If this is inverting the transform from D126774, do we need 'nsz' to avoid miscompiling -0.0?
https://alive2.llvm.org/ce/z/Z6sngi

I'm assuming that for MVE an fadd of +0 for a given lane is equivalent to simply not performing the fadd for that lane (i.e. by using predication). This is the same assumption that we were making for -0 case, i.e. that adding either -0 or +0 leaves the lane unchanged. Perhaps @dmgreen can confirm this?

But if necessary I can certainly add an additional check for nsz.

I'm assuming that for MVE an fadd of +0 for a given lane is equivalent to simply not performing the fadd for that lane (i.e. by using predication).

Yes, but I'm not sure how that matters. fadd -0.0, 0.0 should produce 0.0. The same should be true if the first argument is in a variable holding -0.0, and the second is from a select that could be 0.0 - it should give the output 0.0, not of the variable.

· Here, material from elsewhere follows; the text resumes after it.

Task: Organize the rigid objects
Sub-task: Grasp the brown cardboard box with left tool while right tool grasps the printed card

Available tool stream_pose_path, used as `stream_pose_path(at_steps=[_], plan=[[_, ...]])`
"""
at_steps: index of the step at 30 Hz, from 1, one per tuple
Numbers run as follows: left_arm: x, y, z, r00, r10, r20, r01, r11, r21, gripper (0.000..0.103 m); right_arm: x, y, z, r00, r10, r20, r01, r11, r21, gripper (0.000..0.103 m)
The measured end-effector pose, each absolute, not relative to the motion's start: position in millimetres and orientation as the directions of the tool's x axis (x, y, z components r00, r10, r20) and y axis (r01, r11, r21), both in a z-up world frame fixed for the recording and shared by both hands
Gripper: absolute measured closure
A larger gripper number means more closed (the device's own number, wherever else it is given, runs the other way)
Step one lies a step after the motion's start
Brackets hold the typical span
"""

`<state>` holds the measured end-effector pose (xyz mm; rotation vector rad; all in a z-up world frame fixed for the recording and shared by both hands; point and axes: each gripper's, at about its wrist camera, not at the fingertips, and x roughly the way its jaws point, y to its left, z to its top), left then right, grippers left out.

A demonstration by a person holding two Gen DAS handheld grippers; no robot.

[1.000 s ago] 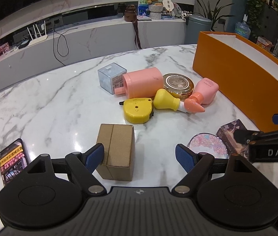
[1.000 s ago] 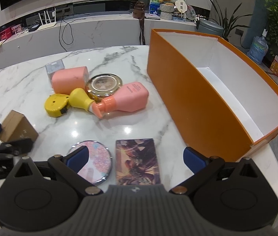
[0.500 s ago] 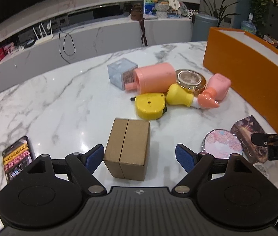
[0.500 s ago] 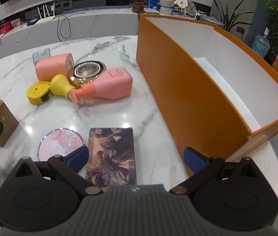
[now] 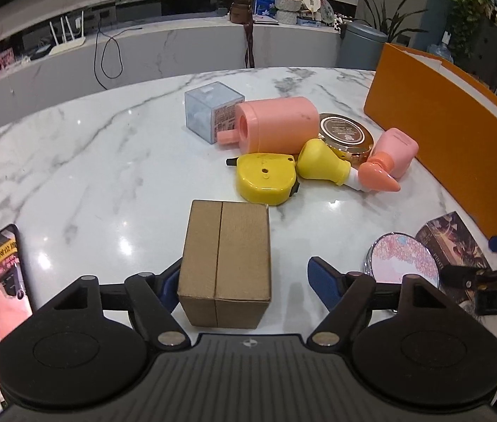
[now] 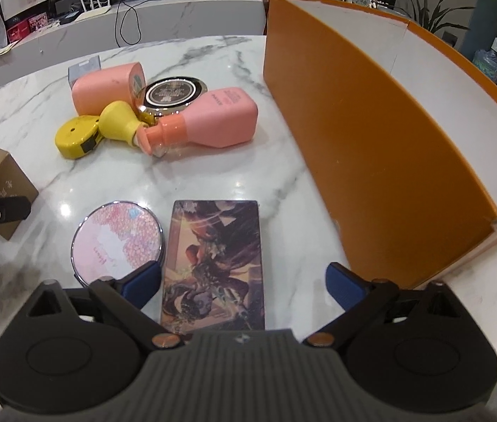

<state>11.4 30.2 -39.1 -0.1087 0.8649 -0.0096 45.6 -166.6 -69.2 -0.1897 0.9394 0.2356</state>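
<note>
Marble tabletop [image 5: 72, 183]: cardboard box [image 5: 225, 267] between the closing left gripper [image 5: 244, 277] jaws, right pad apart; illustrated card box [image 6: 215, 263] between the closing right gripper [image 6: 243, 283] jaws, ungripped.

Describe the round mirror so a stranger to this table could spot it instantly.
Start at the tall orange box on the marble table. Beside its near corner lies an illustrated flat box; the round mirror lies flat left of it, its pink blossom lid unlike the gold compact farther back.
</note>
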Motion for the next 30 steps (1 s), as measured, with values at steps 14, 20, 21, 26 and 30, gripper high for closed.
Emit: stream_pose_path(at_steps=[14, 20, 21, 26, 30], plan=[[14.5, 28.8, -44.5, 0.64, -0.021, -0.768, -0.02, 0.999, -0.044, 0.047, 49.9, -164.8, -77.8, 0.556, 0.117, -0.823, -0.288, 0.956, -0.058, 0.013], [19.2, 28.7, -48.0, 0.634, -0.029, -0.773, -0.009, 0.999, -0.045, 0.048, 52.4, -163.6, -79.1, 0.559, 0.126, -0.819, -0.289, 0.956, -0.05, 0.016], [19.8, 28.5, -49.0, 0.633, -0.026, -0.774, -0.01, 0.999, -0.041, 0.048, 52.7, -163.3, -79.2, 0.56, 0.129, -0.819, -0.29, 0.956, -0.048, 0.018], [21.2, 23.4, -52.7, 0.638, -0.002, -0.77, -0.004, 1.0, -0.006, 0.051, 52.8, -160.7, -78.0, 0.559, 0.147, -0.816, -0.307, 0.951, -0.039, 0.026], [22.5, 27.6, -52.5, 0.644, -0.024, -0.765, -0.006, 0.999, -0.037, 0.051, 52.2, -158.5, -76.6, 0.562, 0.162, -0.811, -0.323, 0.946, -0.035, 0.035]])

llvm/lib/Target/ARM/ARMISelLowering.cpp
16709	Can you update this comment. The Lambda name is no longer correct too.
16715	ImmVal == 0 would show the intent a little better.
llvm/test/CodeGen/Thumb2/mve-pred-selectop3.ll
375	Can you add nsz variants of the tests and make sure it is only those that get folded.

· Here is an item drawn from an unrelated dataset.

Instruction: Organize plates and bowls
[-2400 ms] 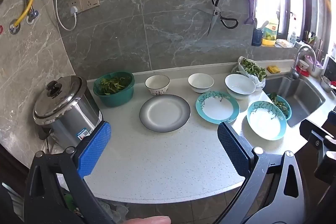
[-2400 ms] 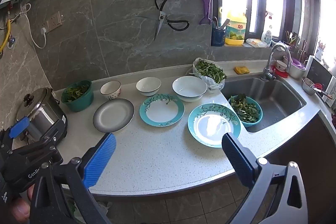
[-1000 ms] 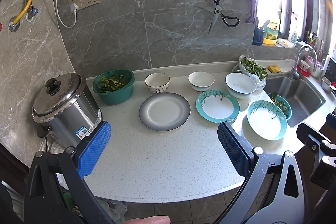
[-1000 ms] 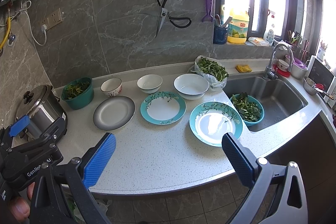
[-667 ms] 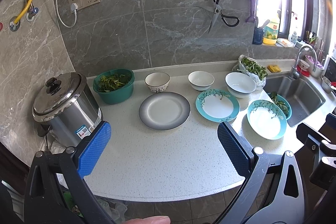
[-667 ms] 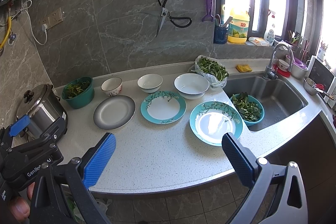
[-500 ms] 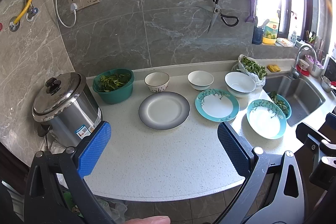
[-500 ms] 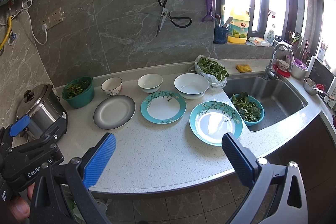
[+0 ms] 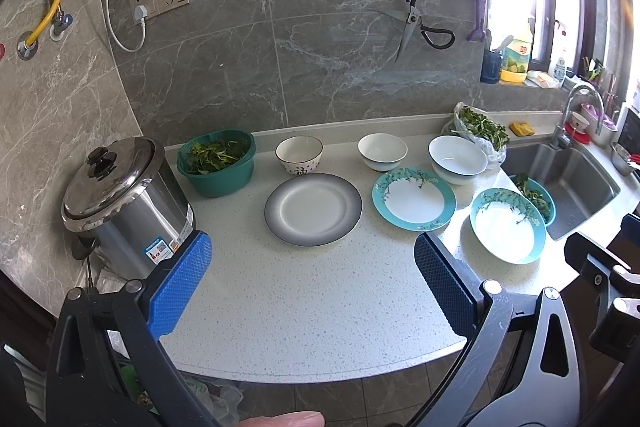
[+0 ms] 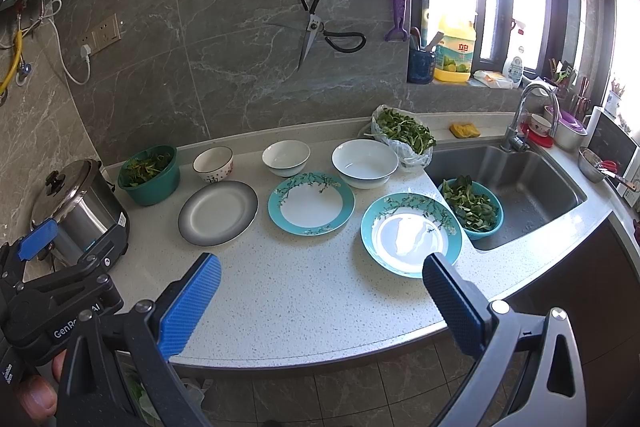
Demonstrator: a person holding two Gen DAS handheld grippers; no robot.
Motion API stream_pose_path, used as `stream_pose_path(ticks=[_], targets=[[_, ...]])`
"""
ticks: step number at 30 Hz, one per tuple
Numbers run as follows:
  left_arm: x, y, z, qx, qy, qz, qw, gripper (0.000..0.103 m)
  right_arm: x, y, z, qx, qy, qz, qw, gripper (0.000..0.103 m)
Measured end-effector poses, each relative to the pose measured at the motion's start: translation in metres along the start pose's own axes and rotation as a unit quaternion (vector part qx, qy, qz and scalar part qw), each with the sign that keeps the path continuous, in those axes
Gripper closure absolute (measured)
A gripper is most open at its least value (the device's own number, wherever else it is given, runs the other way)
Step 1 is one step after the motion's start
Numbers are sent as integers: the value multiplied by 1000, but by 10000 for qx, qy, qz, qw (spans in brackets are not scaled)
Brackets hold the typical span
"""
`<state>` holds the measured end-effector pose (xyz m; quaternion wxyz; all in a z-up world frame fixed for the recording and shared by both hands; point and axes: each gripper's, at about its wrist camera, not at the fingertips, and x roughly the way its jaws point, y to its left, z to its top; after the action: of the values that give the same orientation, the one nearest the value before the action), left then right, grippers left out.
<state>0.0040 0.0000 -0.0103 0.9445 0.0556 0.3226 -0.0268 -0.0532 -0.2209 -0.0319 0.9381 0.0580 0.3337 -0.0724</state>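
Both your left gripper (image 9: 312,283) and right gripper (image 10: 320,299) are wide and empty, back from 3 plates and 3 bowls.

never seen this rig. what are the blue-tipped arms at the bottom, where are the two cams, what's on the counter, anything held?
No robot here: a person holds a hand-held two-finger claw in each hand. Each picture comes from a fisheye camera on one claw, looking forward along its blue-padded fingers. One view shows the left claw, the other the right claw; both are open and hold nothing.

On the speckled white counter lie a grey-rimmed round plate, two teal-rimmed floral plates, and behind them three white bowls. A green bowl of leafy greens and a steel lidded cooker stand at the left; the steel sink is at the right.
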Motion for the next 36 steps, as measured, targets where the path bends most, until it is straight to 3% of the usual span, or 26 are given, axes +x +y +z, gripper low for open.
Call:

david-arm added inline comments.Jun 8 2022, 5:41 AM

llvm/test/CodeGen/Thumb2/mve-pred-selectop3.ll
375	I was a bit confused by your comment starting `Yes, but I'm not sure how that matters.` Do you agree with @spatel that we should only apply the fold for '+0.0' if the nsz flag is set on the select? Hopefully the FMF flags on the IR select have been propagated to the VSELECT DAG node.

Oh, sorry - I did misread your comment. I should have said No, that's not how floating point fadd works :)
fadd -0.0, 0.0 is 0.0. The identity value for a fadd is -0.0. A vaddt.f32 Qd, Qn, Qm with a false lane predicate will take the original value of Qd unchanged for that lane (so if Qd==Qn, the original value from the input will be used, without any addition).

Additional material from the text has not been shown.